Interview accordée par Nicolas Treich au Media l'Opinion le 23 juin 2020
La Convention a-t-elle fait oeuvre utile ?
Mon impression globale est positive. Cette approche citoyenne peut aider à surmonter des verrous politiques. Elle se fonde sur l’intelligence collective, un phénomène largement documenté en sciences politiques, économie et psychologie. Dans une société très défiante, cette initiative va dans la bonne direction. Je la perçois comme la première d’une longue série dont il faudra apprendre et corriger les erreurs : comment sélectionner les participants et les experts, organiser les échanges, les liens avec le cadre juridique et la décision politique qui suivra, etc. ?
Quelles sont les questions manquantes ?
Celle de l’évaluation des mesures proposées. Dans les 149 propositions, on voit assez bien les bénéfices, mais pas les coûts. Peut-être cela viendra-t-il lors de la discussion du financement de ces mesures ? Notons que certaines d’entre elles ont déjà été évaluées. Ainsi le passage de 130 à 110 km/h sur les autoroutes est très négatif : il ferait perdre plus d’un demi-milliard d’euros à l’économie. Autre exemple : l’obligation de la rénovation énergétique globale des bâtiments. Dans plusieurs pays, elle a conduit à un fiasco, servant surtout à engraisser le lobby du bâtiment.
Et la taxe carbone ?
C’est la grande absente. Une forte majorité d’économistes la pensent nécessaire. Christian Gollier, mon collègue de TSE, a beaucoup écrit sur ce sujet, notamment Le climat après la fin du mois, PUF. Je comprends la méfiance à la suite du mouvement des Gilets jaunes. Mais une taxe carbone inciterait les
citoyens à se diriger vers les biens les plus vertueux. On pourrait réaffecter les revenus de la taxe aux plus pauvres pour en compenser les effets sur leur pouvoir d’achat.
La fiscalité serait donc plus efficace qu’interdire et contrôler ?
Oui, il est illusoire de penser que les mesures coercitives, de type command and control, ne sont pas coûteuses. Interdire la commercialisation de véhicules très émetteurs de CO2 affecte le pouvoir d’achat. Interdire l’avion sur des vols domestiques, fait perdre du temps à certaines personnes, et coûte à l’économie. En revanche, introduire une taxation généralisée dans le transport (sans en exempter l’aviation ou le maritime) permettrait de réduire la pollution là où c’est le moins coûteux. Cela dit, l’arbitrage entre des dispositifs de type command and control et la taxation dépend des contraintes politiques et sociales.

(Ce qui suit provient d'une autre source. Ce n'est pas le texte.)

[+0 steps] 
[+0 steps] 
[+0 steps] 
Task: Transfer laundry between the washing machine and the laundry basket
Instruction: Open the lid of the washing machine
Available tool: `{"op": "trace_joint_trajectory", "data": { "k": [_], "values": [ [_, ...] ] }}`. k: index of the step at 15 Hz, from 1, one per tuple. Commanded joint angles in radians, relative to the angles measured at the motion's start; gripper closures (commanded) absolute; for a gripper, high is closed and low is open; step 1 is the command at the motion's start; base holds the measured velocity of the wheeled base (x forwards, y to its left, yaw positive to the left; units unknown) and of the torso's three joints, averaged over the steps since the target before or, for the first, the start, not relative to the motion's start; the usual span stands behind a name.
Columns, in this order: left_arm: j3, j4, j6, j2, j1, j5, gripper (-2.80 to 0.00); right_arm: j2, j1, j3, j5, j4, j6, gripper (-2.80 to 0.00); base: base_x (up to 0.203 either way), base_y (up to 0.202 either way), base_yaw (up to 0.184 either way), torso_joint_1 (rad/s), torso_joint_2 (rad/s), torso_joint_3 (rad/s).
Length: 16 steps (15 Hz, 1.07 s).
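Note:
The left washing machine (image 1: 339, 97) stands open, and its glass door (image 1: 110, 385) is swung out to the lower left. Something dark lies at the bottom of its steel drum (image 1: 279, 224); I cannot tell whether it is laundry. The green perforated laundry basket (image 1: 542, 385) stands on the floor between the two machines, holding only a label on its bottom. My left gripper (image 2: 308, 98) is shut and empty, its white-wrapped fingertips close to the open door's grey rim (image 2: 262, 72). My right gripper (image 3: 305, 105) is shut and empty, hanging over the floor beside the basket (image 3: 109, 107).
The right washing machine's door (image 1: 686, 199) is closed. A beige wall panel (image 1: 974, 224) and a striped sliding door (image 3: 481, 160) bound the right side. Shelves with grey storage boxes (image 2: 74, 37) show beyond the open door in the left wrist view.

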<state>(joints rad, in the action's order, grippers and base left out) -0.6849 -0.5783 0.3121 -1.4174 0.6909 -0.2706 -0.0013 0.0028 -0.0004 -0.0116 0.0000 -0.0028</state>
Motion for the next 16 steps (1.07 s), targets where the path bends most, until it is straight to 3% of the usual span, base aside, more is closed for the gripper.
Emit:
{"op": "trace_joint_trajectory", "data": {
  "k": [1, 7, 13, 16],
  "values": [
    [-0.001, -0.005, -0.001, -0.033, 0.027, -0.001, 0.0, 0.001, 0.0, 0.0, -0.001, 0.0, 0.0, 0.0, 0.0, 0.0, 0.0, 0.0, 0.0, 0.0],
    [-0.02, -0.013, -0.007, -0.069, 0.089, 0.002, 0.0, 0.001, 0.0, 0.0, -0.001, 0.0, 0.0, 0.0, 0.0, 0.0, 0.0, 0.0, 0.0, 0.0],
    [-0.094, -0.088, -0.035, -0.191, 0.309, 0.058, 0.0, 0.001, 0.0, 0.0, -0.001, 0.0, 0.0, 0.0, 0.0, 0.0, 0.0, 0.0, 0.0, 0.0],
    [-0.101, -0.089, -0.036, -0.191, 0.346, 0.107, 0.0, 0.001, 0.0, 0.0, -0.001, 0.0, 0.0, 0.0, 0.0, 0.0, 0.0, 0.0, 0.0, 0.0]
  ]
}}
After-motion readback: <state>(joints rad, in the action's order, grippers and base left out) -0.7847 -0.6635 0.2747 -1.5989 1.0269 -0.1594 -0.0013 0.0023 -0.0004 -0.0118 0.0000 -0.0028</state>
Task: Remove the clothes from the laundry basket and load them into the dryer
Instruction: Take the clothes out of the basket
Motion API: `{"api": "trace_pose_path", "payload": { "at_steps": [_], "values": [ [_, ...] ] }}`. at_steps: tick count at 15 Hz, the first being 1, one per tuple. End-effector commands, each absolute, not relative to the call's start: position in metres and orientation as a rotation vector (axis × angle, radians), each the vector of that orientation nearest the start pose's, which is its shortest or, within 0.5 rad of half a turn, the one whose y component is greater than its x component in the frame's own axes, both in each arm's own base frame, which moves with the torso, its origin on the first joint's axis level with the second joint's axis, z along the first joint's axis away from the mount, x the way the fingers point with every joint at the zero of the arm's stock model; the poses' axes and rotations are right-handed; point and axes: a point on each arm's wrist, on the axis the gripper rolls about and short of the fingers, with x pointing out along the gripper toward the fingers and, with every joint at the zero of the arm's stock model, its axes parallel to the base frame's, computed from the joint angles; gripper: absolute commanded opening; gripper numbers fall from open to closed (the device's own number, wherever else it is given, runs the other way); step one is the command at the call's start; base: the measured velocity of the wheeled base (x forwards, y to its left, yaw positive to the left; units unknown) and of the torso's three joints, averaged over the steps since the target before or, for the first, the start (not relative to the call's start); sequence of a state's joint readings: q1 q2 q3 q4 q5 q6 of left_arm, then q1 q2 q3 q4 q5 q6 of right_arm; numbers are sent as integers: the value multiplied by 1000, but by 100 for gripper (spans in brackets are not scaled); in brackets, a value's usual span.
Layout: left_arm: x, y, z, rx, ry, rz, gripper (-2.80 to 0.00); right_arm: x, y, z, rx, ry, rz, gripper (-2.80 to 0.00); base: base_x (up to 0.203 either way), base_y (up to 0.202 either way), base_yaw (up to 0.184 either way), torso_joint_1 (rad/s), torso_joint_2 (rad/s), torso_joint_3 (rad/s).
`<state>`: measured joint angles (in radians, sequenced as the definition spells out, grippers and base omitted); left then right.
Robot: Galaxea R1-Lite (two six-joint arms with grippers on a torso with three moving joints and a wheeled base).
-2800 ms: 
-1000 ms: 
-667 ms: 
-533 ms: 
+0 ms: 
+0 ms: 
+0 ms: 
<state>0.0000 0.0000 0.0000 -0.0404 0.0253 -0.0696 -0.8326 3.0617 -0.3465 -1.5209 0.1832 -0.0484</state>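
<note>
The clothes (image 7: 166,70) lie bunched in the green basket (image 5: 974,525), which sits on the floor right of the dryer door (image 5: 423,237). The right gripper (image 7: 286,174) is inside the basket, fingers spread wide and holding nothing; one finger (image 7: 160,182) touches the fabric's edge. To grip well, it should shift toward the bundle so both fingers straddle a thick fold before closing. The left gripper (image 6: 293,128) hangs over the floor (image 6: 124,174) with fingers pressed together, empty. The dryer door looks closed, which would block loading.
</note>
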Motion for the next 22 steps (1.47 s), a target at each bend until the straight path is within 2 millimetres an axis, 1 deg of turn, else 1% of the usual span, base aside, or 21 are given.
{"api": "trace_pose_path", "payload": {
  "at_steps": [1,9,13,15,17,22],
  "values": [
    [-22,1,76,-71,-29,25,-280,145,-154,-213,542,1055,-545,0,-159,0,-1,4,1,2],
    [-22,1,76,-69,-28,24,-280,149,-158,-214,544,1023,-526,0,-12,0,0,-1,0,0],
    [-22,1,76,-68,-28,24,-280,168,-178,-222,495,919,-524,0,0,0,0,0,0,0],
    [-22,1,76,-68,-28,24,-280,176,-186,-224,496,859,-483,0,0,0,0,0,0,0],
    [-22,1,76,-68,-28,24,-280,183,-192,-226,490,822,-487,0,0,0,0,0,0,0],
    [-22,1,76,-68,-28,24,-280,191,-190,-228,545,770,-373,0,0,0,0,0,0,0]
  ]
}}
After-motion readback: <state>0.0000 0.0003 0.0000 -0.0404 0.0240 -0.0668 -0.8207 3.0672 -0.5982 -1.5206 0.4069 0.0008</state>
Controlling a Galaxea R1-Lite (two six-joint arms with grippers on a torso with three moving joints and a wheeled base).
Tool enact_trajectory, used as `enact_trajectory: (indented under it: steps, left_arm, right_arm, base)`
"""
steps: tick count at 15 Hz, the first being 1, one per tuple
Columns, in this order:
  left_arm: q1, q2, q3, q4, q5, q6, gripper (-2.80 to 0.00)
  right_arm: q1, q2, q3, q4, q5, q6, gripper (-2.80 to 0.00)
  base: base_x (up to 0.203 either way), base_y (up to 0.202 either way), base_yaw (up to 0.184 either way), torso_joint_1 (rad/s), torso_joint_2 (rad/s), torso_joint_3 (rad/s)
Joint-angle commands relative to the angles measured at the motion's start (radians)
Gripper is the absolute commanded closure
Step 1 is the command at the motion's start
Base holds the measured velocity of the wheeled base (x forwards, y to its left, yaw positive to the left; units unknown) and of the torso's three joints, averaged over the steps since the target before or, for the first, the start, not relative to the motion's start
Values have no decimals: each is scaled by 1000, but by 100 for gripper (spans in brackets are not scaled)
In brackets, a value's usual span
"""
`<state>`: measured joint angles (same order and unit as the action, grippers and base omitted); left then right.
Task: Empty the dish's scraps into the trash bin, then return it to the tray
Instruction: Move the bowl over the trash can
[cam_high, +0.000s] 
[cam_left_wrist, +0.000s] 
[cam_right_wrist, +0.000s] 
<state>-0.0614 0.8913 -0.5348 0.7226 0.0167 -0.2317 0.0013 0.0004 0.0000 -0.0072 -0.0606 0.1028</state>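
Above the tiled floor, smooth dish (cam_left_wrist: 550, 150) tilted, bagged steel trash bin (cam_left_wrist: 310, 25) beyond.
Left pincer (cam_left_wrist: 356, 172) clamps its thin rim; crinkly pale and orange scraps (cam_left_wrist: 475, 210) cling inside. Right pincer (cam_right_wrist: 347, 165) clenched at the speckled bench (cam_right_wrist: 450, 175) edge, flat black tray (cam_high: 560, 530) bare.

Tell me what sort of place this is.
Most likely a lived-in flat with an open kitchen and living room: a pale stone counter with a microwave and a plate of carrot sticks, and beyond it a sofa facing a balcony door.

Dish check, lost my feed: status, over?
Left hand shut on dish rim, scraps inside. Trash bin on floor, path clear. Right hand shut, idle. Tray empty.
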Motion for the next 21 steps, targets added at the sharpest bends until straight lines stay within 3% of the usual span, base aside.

Quelles sont les bonnes propositions de la Convention ?
Revisiter la politique agricole commune (PAC) est une bonne chose. On sait que jusqu’à présent, le verdissement de la politique agricole commune a été un échec. La Convention propose, à juste titre, de modifier l’attribution des aides à l’hectare. Actuellement, les aides directes bénéficient aux exploitations agricoles les moins favorables à l’environnement. Nous sommes encore dans une logique pollueur.
Et la réduction de la consommation de viande de 20 % d’ici à 2030 ?
Une autre bonne proposition selon moi. La littérature scientifique fait apparaître que la viande pollue beaucoup plus par unité de calorie ou de protéines que les produits végétaux. C’est vrai pour le climat, mais aussi pour la pollution de l’air, de l’eau et des sols, et pour l’usage de la terre et de l’eau. Mais une politique de taxation de la viande paraît difficile à mettre en oeuvre vu le poids des lobbys. Du coup, dans ce cas, la coercition, si elle émane d’un mouvement citoyen, peut aider à contrer l’inertie politique.
Avez-vous repéré une idée nouvelle ?
Oui, j’ai noté cette proposition de rendre obligatoire l’inscription d’une mention comme « En avez-vous vraiment besoin ? », avant la confirmation d’un achat sur Internet. Ceci est un nudge [coup de pouce, en anglais, ou l’art de suggérer un comportement sans y contraindre], un concept en économie comportementale. Mais ce nudge est il vraiment efficace ? N’a-t-il pas des effets pervers ? N’y en aurait-il pas de meilleur ? Dans ce cas aussi, il faudrait des études.
Faut-il modifier la Constitution dans le sens proposé par la Convention ?
Il est intéressant de s’attaquer au niveau juridique le plus élevé, notamment pour sa dimension symbolique. Le risque est que cette modification ne produise pas d’effets concrets et que cette poudre aux yeux se substitue, de fait, à la mise en place de mesures effectives et concrètes. Pour rappel, le principe de
précaution a été inscrit dans la Constitution en 2005. Depuis, à ma connaissance, aucune mesure n’a été jugée anticonstitutionnelle sur cette base.